The Olympic trajectory that had Simone Biles on track for multiple gold medals has shifted from all but certain to, at best, hazy.
Biles withdrew from the all-around competition on Wednesday. The defending Olympic gold medalist qualified first for Thursday’s final, but she withdrew to focus on her mental health.
Biles had already withdrawn from the team final after the first event for the United States on Tuesday. Without her in the final three, the American women took silver, while Russia took gold. “This Olympic Games have been really stressful,” said Biles, who arrived in Tokyo as arguably the Games’ biggest star. “This has been a long week. It’s been a long Olympic journey. It’s been an exhausting year. Just a lot of different variables, and I think we’re a little too stressed out, but we should be out here having fun, which isn’t always the case.”
Biles, 24, is competing in her second Olympics after winning five medals in Rio in 2016. Continuing to train has been difficult, especially given that the pandemic has pushed the finish line back a year, and Biles has stated repeatedly that she is eager to be done with these Olympics. She was expected to win five more medals here, all of them gold, but that will not happen. USA Gymnastics said in a statement that Biles would be evaluated further to determine whether she would compete in the event finals next week.
Whether she will or not is certain to become the main focus of the Games, so here’s what we know so far.
Biles became the first woman since 1992 to qualify for all four event finals. She now has four days before she is eligible to compete again. Following the all-around competition on Thursday, the competition will take a two-day break before the event finals for vault and uneven bars on Sunday, floor exercise on Monday, and balance beam on Tuesday.
Biles appeared to be ready to try her Yurchenko double pike on vault when the competition began. Biles performed the vault for the first time at the U.S. Classic in May, requiring a roundoff onto the takeoff board, a back handspring onto the table, and a double somersault with her body in a piked position, and she did two more in podium training here.

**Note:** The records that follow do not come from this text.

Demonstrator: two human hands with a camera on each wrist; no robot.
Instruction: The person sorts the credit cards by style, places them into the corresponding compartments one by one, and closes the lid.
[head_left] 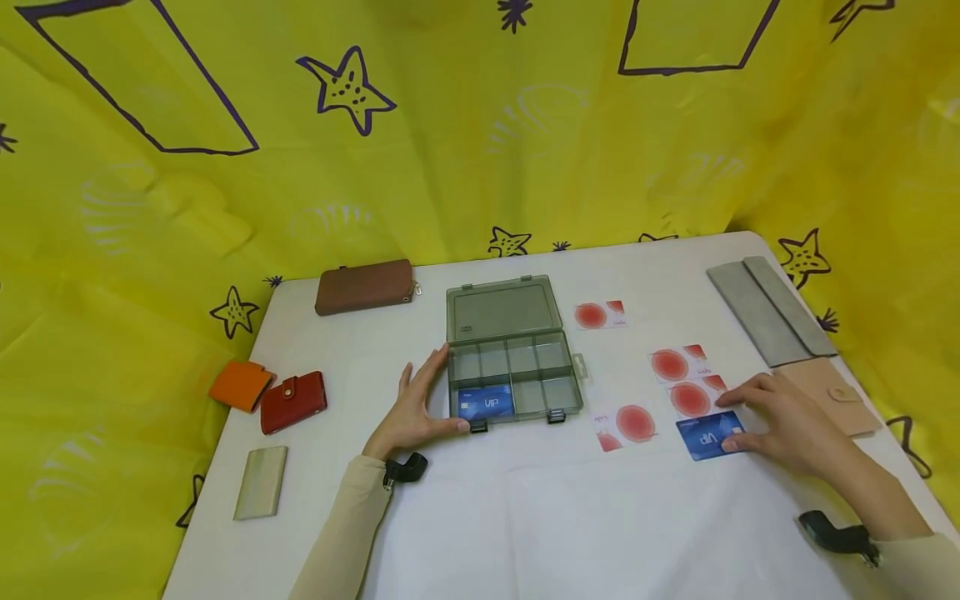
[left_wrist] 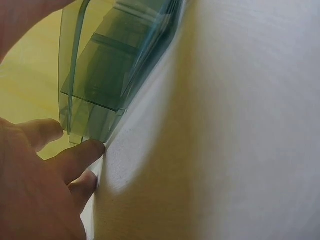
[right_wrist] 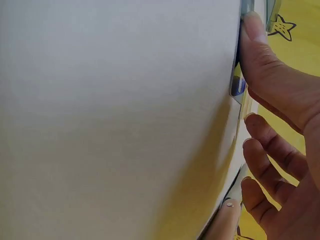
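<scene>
- Behind and at both sides of the frame, a yellow curtain [head_left: 420,183], with stars and pale shells on it.
- Below it, down to the bottom edge, a white tabletop [head_left: 585,517].
- In the left part, a brown wallet [head_left: 365,287], an orange wallet [head_left: 240,386] close beside a red wallet [head_left: 294,402], and lower, a pale case [head_left: 260,483].
- At the right, a grey wallet [head_left: 757,304], and just below, a beige wallet [head_left: 832,392].
- Right of centre, four red-and-white cards [head_left: 635,423], lying flat.
- At the centre, a grey-green box [head_left: 502,310], lid opened back; in its lower-left compartment, a VIP card [head_left: 485,402].
- At the left side of this box, the left hand [head_left: 411,418], thumb and fingers spread wide, touching the edge.
- Right of centre, low, the right hand [head_left: 787,421], narrow, pinching a blue card [head_left: 705,437] by opposite edges; impossible to tell if lifted.
</scene>
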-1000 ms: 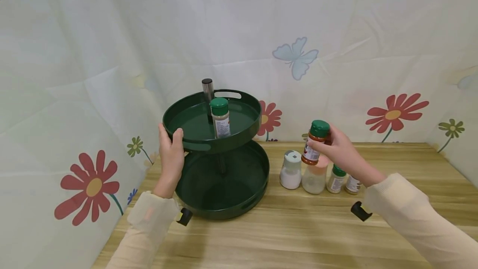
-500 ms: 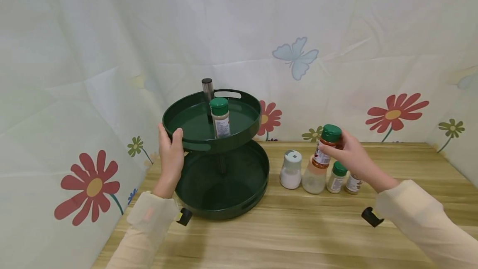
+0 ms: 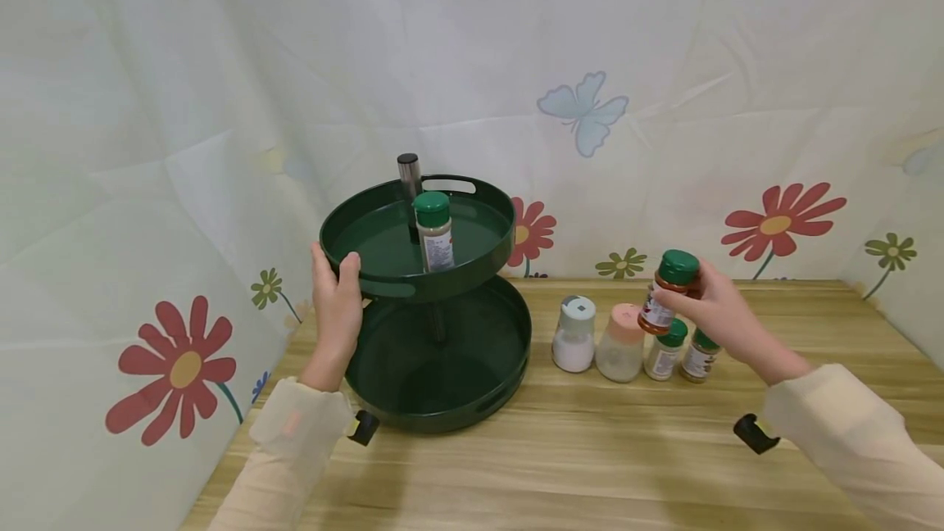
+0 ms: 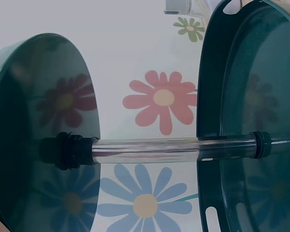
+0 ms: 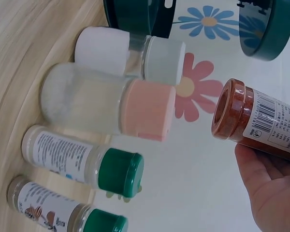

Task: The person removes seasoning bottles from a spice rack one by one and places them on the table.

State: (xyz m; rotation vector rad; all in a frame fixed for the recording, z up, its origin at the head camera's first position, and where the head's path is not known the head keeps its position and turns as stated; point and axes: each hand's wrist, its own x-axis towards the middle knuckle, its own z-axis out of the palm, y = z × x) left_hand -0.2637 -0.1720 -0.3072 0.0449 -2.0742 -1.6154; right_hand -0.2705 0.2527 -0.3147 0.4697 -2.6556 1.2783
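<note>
My right hand (image 3: 719, 310) grips a spice jar (image 3: 666, 292) with a green lid and red-brown contents, held in the air above the table. In the right wrist view, the jar's base (image 5: 227, 108) points left and its label shows. Several containers stand below it: a white-capped shaker (image 3: 574, 334), a pink-capped shaker (image 3: 619, 344) and two green-lidded spice jars (image 3: 666, 349) (image 3: 699, 356). My left hand (image 3: 338, 310) holds the upper tier's front-left rim of a dark green two-tier tray (image 3: 475, 277); its fingers are partly hidden. Another green-lidded spice jar (image 3: 435, 232) stands on that tier.
A metal post (image 4: 145, 151) joins the tray's two tiers. The lower tier (image 3: 442, 420) rests on the wooden table (image 3: 560, 465). Close behind hangs a white cloth (image 3: 472, 47) printed with flowers and a butterfly.
My right hand has moved right and slightly down with the red-brown spice jar, from above the pink-capped shaker to above the green-lidded jars. The left hand and tray keep their place.
</note>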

The vault is so difficult that most men don’t attempt it, and no woman has ever attempted it. If she succeeds in international competition, it will be the fifth skill to bear her name in the Code of Points.
However, it is extremely dangerous. A gymnast in the air is more likely to land on her neck or head. In the team final, Biles balked at an Amanar – one of the more difficult vaults performed by the women, but one that Biles could practically do in her sleep. Rather than the required 212 rotations, Biles only did 112 and barely landed it.
Even if she competes in the vault final, the Yurchenko double pike appears to be a long shot.
“She’s going to be busy with the tour, I think she needs to take some time and try to figure out what she wants to do,” one of Biles’ coaches, Cecile Landi, said in April. “If she wants to come do a couple events, she knows she can still be the best in two, maybe three events. It all depends on where she is.” Biles had been torn between wanting these Games to be over and wanting to take a break from pandemic-extended training. She could call it an Olympic career at the age of 24.
However, she has also suggested that the 2024 Olympics, which are now only three years away, may be appealing as an event specialist. Laurent Landi, Cecile’s husband and one of her coaches, competed on the French national team, and Cecile Landi represented France at the 1996 Olympics.